Q. Is it starting to become real, this SLUMDOG MILLIONAIRE "express" that we've been witnessing over the last, you know, number of months now, that you've got this thing in your hand?  Are you starting to feel like, "Oh, my gosh, it really is all that"?
A. I'm sure    it's a real shock to actually have this in your hands; very heavy.  And it's a kind of icon I can image of cinema.  Suddenly, SLUMDOG, which was this little Indie film, for a while, nobody really wanted it.  Then, suddenly, in
the    you know, it's going to be, it's sort of in the halls of fame now.  As soon as you get one of these, it's written up on the walls of this this place, which is just extraordinary.

Q. Hi, Simon.
A. Hello.  How are you?
Q. I'm well.  Thank you.
A. Good.

Q. Congratulations.  All the kids are over from Mumbai.  What's it been like having them here?  I saw them running around in the red carpet getting autographs, you mentioned pointedly in your speech.
A. Oh, dear.  You know, what we were so worried about bringing them over in case it seemed incredibly inappropriate to bring over from where they live to the most kind of lavish ceremony there is for films.  And, actually, they're completely cool about it.  We're all worried and they're all running around, having a laugh.  And it's fantastic being nine because you don't really have stress or tension.  They're just having fun.  So it's a    in the end, it was absolutely the right thing to do, to bring them over, because they're just having a lot of fun.

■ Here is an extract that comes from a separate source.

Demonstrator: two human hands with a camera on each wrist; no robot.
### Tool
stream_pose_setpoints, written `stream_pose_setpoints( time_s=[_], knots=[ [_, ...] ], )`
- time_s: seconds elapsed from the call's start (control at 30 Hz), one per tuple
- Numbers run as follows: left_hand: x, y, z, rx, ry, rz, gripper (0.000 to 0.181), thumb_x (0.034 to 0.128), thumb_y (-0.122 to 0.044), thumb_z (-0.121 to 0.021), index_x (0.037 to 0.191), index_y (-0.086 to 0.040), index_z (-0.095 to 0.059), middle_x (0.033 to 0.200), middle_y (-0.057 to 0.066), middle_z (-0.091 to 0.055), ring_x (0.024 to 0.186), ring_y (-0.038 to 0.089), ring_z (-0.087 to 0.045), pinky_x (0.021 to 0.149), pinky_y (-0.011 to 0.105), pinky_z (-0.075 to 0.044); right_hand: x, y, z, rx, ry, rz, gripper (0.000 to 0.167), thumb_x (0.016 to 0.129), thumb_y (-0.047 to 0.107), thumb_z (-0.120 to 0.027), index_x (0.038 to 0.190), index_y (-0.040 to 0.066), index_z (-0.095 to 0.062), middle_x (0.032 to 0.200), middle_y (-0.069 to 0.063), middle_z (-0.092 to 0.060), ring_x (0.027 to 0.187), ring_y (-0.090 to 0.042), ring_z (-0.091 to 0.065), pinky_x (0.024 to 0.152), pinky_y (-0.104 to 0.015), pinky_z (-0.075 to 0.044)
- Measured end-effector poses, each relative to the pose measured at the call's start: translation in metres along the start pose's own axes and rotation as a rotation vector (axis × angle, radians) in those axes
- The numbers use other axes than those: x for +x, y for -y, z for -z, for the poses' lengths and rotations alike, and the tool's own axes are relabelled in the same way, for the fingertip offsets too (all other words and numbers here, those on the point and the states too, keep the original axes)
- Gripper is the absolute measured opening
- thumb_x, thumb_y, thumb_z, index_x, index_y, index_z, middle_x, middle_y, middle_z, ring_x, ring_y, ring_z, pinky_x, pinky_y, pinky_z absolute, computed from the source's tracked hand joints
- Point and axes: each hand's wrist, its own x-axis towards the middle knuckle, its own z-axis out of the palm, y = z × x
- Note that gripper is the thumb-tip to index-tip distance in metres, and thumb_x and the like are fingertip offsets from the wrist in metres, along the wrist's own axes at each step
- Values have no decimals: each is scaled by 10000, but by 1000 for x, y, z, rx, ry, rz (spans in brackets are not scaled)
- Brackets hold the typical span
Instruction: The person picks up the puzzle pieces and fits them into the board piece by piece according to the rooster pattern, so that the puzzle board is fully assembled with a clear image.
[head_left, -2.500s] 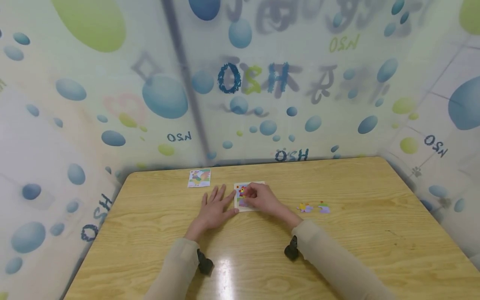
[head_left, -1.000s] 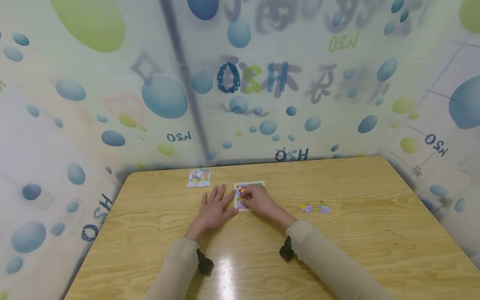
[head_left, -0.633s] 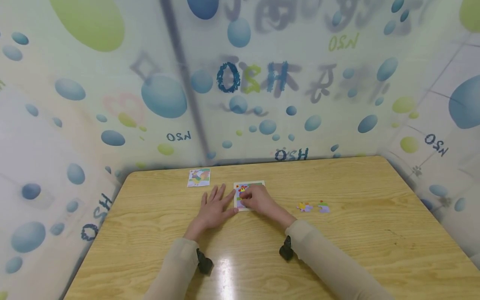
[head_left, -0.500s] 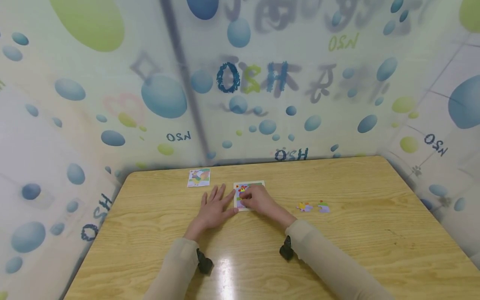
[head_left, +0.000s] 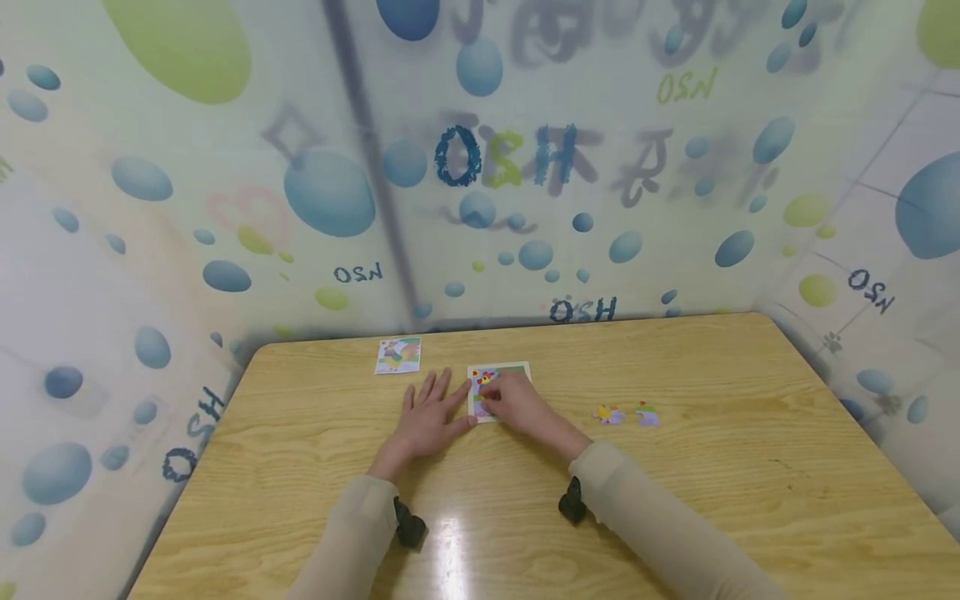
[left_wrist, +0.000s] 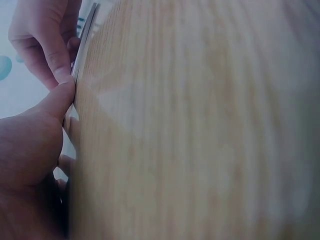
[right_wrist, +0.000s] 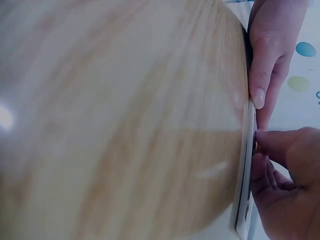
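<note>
A jigsaw puzzle board (head_left: 517, 367) with a pale border lies on the wooden table, a colourful picture partly filled in at its left. My left hand (head_left: 429, 423) rests flat with spread fingers, its thumb and index fingertip against the board's left edge. Over the board is my right hand (head_left: 520, 403), thumb and fingers curled together low on the picture; it covers much of the board's right part. In the right wrist view, a small orange bit of a puzzle piece (right_wrist: 257, 147) shows between the thumb and fingers of this hand. Most of that piece is hidden.
Two loose puzzle pieces, a yellow and lilac one (head_left: 608, 414) and a green and lilac one (head_left: 647, 413), lie to the right. A square picture card (head_left: 398, 356) lies at the back left. A patterned wall (head_left: 525, 250) stands behind the table (head_left: 720, 467).
Since the earliest frame my right hand has shifted slightly left and down over the board, then stays nearly still. The left hand and the loose pieces keep their places.
</note>
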Motion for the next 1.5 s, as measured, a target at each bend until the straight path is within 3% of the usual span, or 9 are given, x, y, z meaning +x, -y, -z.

Q. How will you celebrate tonight?
A. I suspect it will be a very long evening and we'll celebrate every way we can.  It's been great.

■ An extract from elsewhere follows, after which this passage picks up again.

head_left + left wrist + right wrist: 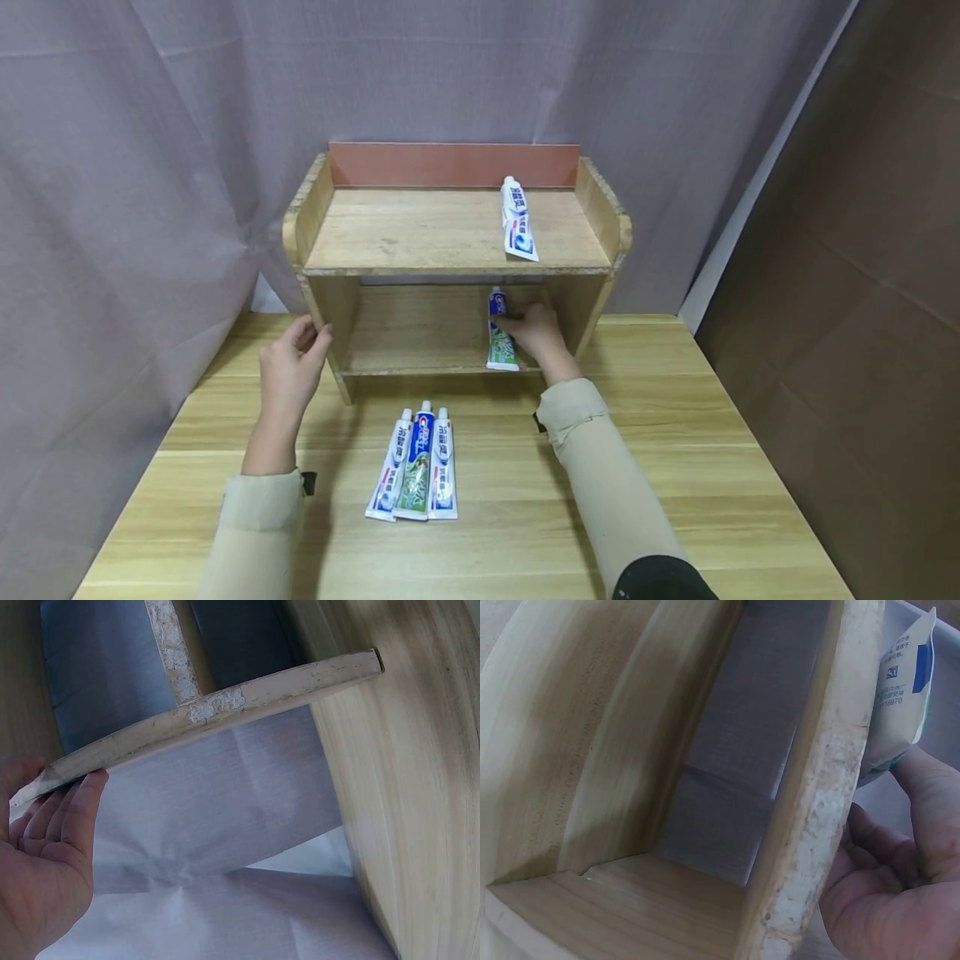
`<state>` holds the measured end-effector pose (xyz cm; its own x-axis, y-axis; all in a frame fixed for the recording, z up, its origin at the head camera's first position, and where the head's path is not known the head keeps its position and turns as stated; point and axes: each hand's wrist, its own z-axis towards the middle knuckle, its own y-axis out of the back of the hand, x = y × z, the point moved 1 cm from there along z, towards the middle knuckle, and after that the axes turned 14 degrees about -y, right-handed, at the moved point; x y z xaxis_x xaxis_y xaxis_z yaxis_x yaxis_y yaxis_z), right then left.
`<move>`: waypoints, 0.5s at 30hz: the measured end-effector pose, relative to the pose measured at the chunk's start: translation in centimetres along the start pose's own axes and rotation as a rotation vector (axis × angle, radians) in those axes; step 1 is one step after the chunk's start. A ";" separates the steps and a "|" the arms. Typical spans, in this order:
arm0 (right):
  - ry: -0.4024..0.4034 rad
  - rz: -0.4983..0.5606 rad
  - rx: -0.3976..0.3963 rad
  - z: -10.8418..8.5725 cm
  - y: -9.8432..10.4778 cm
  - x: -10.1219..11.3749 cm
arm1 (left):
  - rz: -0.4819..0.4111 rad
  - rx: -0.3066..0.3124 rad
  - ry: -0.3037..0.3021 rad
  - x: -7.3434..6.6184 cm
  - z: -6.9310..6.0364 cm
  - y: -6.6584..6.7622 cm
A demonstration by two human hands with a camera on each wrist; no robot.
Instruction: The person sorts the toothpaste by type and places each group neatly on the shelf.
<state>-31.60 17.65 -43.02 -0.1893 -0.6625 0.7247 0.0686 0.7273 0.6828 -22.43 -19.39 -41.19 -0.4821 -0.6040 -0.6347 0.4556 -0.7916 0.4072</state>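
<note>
One grey curtain [420, 75] behind a wood-grain table [712, 483] w/ a 2-tier wooden shelf [405, 233] on it.
L hand [291, 367]: thumb & fingers pinch shelf's L side panel [277, 690]. R hand [536, 329]: fingers grasp a blue-green toothpaste tube [501, 346] at lower tier's R end, cap toward back. White-blue toothpaste tube [517, 221] lies on top tier, R of ctr. 3 more tubes [415, 475] lie together on table, in front of shelf, caps toward it.

Over my head-camera feed I see a wood-grained table [675, 467] running back to a creased grey curtain [420, 75] that spans the background and left, a brown sheet [855, 292] filling the right side, and a narrow pale strip [712, 275] between curtain and sheet.
</note>
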 end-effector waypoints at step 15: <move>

Q. When the original material is not yours    hi.  How are you?  When the original material is not yours, how do you turn the story and make it yours and put your spin on it?
A. I think you have to be very bold.  And in some respects, you have to be kind of willfully disrespectful to material.  You have to put it away, put the book away, and do your own thing with it.  Because I've learned over the years that the worst thing you can do is be very respectful to the material and kind of transliterate from book to screen.  It's such a different medium.  You have to take the core of it and then change everything around it and keep    I would say if you keep the soul of it the same, then you succeeded.  But everything on the periphery will change.  And I always say that to the novelist if I'm adapting a novel.  I always say, "Everything will change, but I promise to keep the soul of your novel the same."

A. Hello.
Q. Congratulations.
A. Thank you.
Q. Is there    this movie had such a troubled history with the dropout of Warner Independent Pictures, and then Fox picking it up.  What was going through your mind, as the screenwriter, through all of that?  Were you abreast?  Was Danny keeping you aware of everything?
A. Yeah.  He's an incredibly collaborative director.  There are a lot of directors who pretend to be collaborative; he's the one that actually is.  So I was there at every cut of film; I was there the whole time, from casting all the way through.  And there were three or four very worrying months when we had no U.S. distributor.  And I worried enough    it was just when the film was coming good.  We shot a lot of material; the first cuts were sort of three hours long.  It was hard to see the film coming together.  And then, just as the film came together, Warner Independent closed.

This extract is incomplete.